FDA Launches Rare Disease Endpoint Advancement (RDEA) Pilot Program

Published 29th September 2023

FDA Launches Rare Disease Endpoint Advancement (RDEA) Pilot Program

Choosing novel trial endpoints for rare disease development has always been challenging for regulators and developers alike, but the global trend of increasing investment for new treatments for rare diseases and incredible advancement in gene and cell therapies mean that challenge is now amplified. As part of PDUFA VII, FDA have continued its commitment to advancing innovation by launching the Rare Disease Endpoint Advancement (RDEA) Pilot Program.

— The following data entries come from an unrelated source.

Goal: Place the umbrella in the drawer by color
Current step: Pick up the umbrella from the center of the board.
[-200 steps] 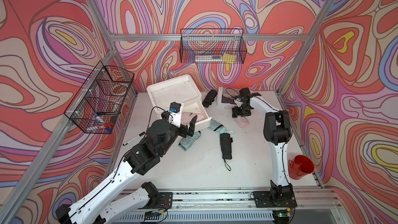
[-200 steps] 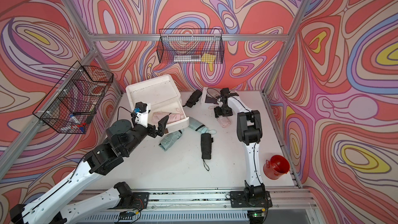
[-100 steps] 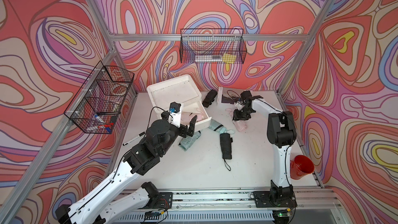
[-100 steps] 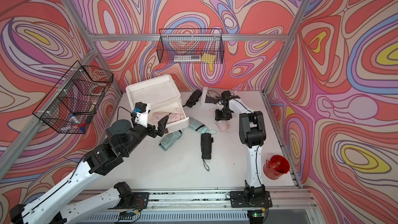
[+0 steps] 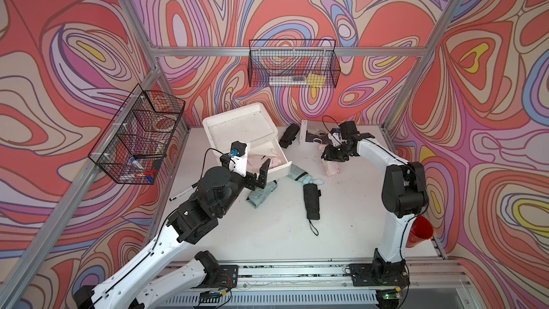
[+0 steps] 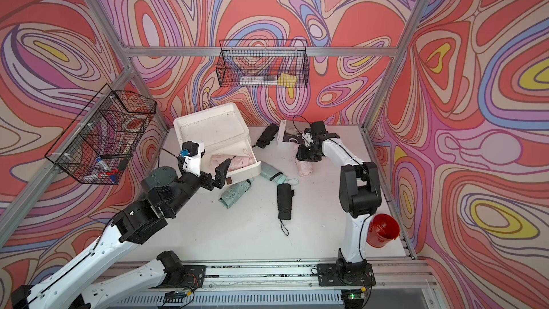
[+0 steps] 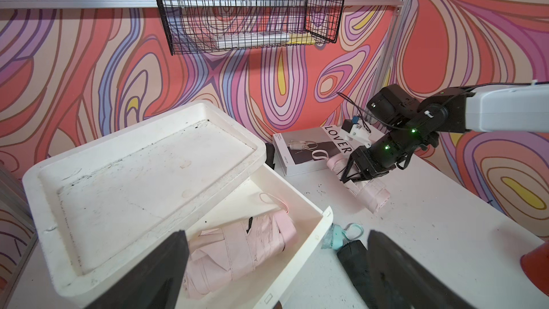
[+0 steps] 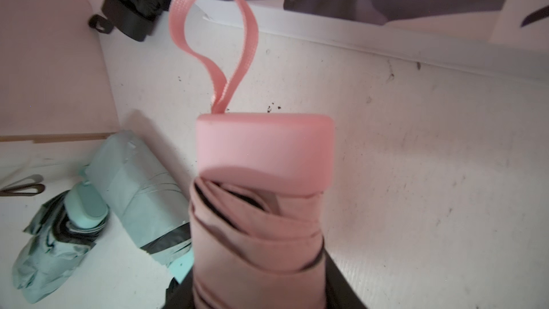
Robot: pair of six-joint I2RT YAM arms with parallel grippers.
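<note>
Swirl-patterned walls (image 5: 297,10) enclose a white table (image 5: 267,233), with an open drawer (image 5: 282,168) near its back-left corner. The right gripper (image 5: 334,158) pinches the pink umbrella (image 5: 332,170) near the back edge; the left gripper (image 5: 260,171) hangs spread wide before the drawer.

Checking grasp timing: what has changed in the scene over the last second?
The right claw closed on the pink umbrella lying on the table, and that arm's elbow swung back toward its base. The left claw stayed open at the drawer. The black umbrella mid-table did not move.
</note>
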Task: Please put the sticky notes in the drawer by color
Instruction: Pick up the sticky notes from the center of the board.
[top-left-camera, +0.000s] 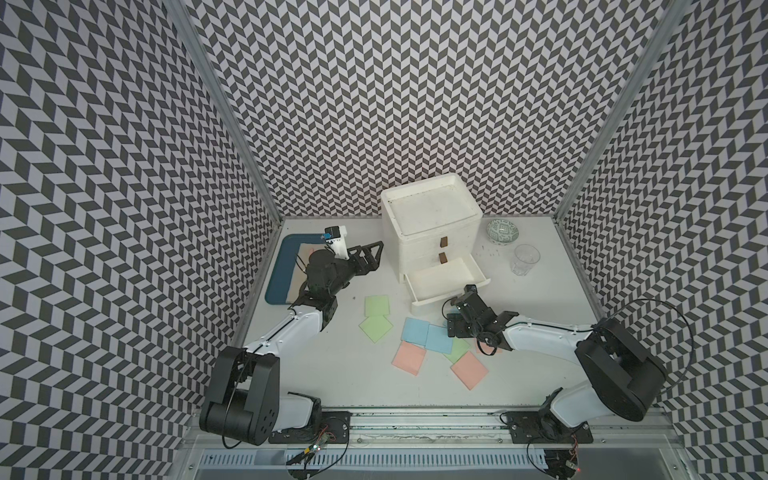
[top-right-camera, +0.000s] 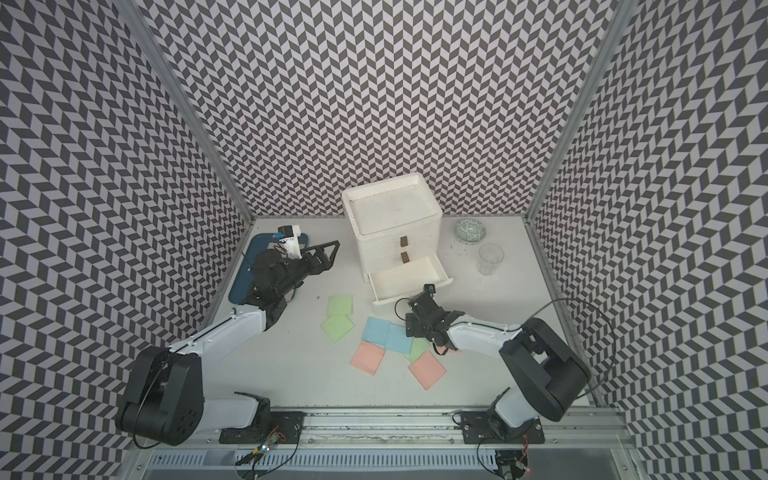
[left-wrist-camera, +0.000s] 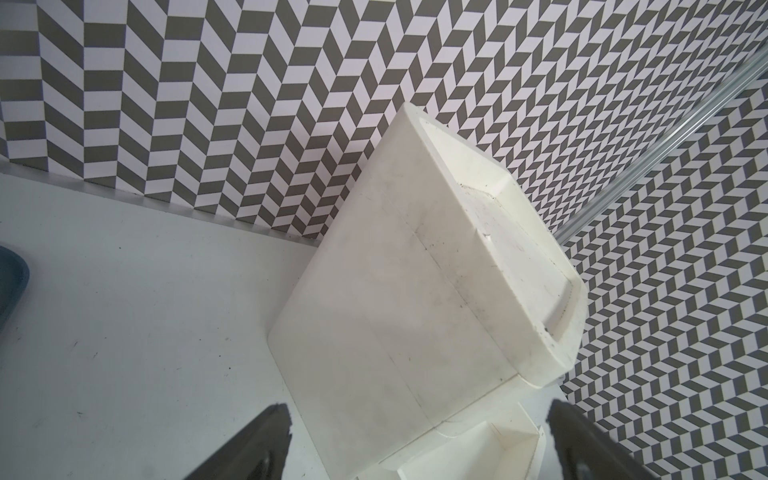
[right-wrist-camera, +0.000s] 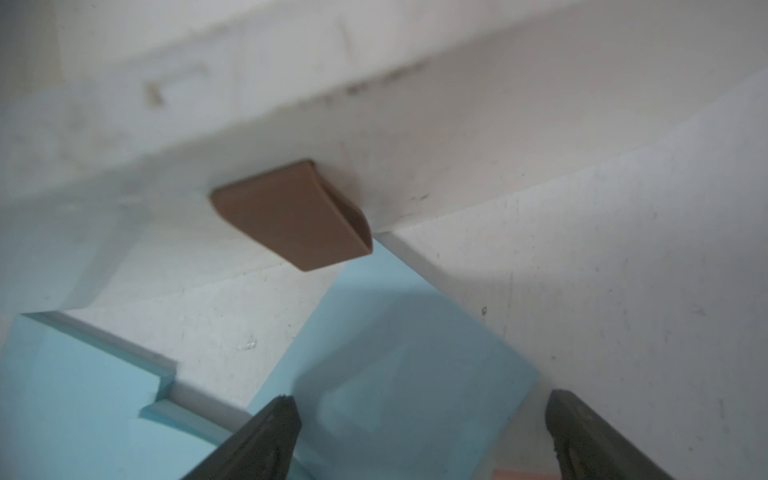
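left gripper (left-wrist-camera: 419, 446): jaws wide, beside drawer chest (top-left-camera: 432, 224) | right gripper (right-wrist-camera: 419, 432): jaws wide, over blue note (right-wrist-camera: 395, 353), near brown handle (right-wrist-camera: 291, 216) of pulled-out bottom drawer (top-left-camera: 444, 282) | sticky notes (top-left-camera: 415, 332): scattered on table (top-left-camera: 332, 382) before the chest

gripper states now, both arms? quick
Left gripper: open, holding nothing.
Right gripper: open, holding nothing; a blue sticky note lies on the table between its fingers.

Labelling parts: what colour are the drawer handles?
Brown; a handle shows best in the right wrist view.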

The RDEA Pilot Program will support novel efficacy endpoint development for drugs that treat rare diseases. The program will be jointly administered by FDA’s Center for Drug Evaluation and Research (CDER) and Center for Biologics Evaluation and Research (CBER) during fiscal years (FYs) 2023 to 2027. Sponsors can begin to submit RDEA program applications starting 1 July 2023. A maximum of 13 proposals will be accepted by FDA over the duration of the program – so competition for participation in the pilot is expected to be high.

Read on for an overview of the goals, eligibility requirements, selection criteria, and procedural information for RDEA applications, as well as the resources available to guide rare disease endpoint development.


Background and Goals of The RDEA Pilot Program

Rare diseases are estimated to impact 30 million people in the United States (US), and a similar number in the European Union (EU).  Finding effective treatments for the 7000+ identified rare diseases is a huge task – but a critical one as rare diseases are often chronic, progressive, serious or life-threatening, and a large proportion begin in childhood.

Challenges associated with development of endpoints in rare diseases include limited information on disease natural history and/or heterogeneity in disease presentation, and small clinical sample sizes – requiring sensitive endpoints for which there is often no regulatory precedence.  Combined with the increase in development activity in the rare disease space observed over the last decade and in both advanced therapy research and digital health technology, these challenges in endpoint definition and in regulatory experience and capacity create cross-discipline issues within rare disease drug development.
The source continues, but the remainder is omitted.